EXERCISE AIM: Look through the entries and report how many lines include the word "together". Give the number alone.

Saved data entries
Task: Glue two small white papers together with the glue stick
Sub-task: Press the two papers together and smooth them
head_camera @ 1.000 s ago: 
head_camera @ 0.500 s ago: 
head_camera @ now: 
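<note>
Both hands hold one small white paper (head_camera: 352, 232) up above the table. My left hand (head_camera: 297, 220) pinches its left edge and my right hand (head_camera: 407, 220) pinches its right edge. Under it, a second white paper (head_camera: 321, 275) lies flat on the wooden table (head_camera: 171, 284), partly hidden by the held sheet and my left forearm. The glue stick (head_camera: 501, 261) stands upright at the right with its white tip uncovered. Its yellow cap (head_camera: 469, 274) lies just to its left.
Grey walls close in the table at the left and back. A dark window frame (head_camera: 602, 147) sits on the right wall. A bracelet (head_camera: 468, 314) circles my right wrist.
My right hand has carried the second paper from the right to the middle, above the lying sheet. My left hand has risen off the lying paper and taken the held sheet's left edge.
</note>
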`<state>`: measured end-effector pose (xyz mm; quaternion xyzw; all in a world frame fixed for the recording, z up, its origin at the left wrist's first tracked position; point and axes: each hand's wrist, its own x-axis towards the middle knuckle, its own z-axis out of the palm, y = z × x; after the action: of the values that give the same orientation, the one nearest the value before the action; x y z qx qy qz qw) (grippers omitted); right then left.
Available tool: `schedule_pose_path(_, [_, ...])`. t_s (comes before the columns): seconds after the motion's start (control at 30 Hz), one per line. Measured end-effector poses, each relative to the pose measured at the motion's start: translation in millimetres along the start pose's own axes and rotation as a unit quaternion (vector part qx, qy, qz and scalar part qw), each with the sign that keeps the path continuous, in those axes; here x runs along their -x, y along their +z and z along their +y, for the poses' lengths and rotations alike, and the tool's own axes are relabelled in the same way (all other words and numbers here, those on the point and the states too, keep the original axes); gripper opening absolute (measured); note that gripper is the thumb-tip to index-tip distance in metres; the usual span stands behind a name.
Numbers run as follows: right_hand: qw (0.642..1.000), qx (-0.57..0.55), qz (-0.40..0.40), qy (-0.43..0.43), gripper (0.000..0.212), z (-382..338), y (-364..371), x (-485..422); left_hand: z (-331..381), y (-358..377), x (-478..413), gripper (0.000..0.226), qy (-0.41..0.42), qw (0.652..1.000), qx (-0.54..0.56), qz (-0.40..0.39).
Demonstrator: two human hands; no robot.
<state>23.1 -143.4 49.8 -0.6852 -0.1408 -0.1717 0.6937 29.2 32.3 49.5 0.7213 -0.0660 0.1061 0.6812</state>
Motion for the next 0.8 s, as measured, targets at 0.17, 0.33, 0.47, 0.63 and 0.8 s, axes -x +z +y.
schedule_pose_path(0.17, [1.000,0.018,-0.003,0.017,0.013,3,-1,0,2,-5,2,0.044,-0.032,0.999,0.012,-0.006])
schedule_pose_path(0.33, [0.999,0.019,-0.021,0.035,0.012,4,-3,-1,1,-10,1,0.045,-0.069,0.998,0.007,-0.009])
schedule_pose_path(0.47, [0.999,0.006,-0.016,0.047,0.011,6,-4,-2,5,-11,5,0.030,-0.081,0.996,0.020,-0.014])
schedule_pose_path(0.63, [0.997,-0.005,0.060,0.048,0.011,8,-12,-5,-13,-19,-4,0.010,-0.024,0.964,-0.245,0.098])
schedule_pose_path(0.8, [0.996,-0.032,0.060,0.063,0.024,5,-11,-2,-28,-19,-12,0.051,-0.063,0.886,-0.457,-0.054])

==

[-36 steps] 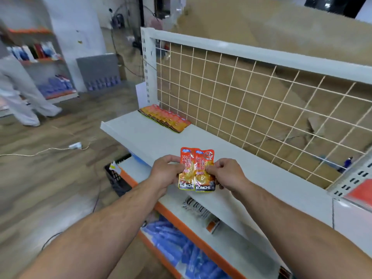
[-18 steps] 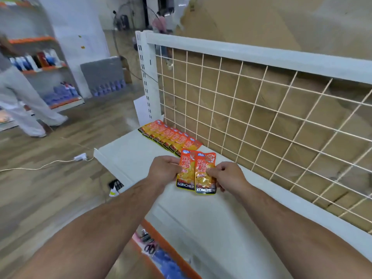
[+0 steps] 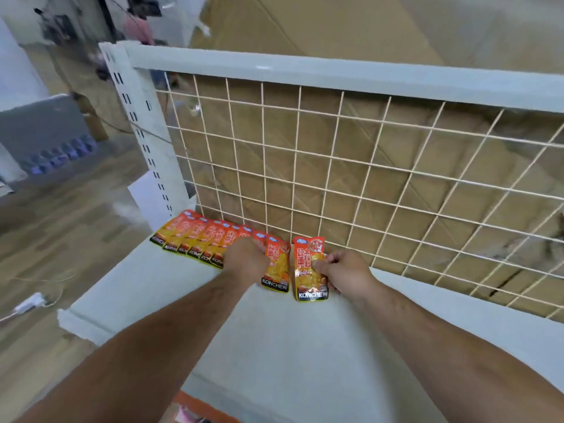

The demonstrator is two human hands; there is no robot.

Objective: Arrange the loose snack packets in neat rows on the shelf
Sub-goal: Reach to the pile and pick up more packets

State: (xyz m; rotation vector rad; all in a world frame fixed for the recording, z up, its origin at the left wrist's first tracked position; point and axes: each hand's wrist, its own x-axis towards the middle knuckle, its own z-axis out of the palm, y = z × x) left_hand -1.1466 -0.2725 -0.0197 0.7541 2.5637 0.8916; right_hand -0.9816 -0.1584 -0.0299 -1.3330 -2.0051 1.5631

RESULT: 2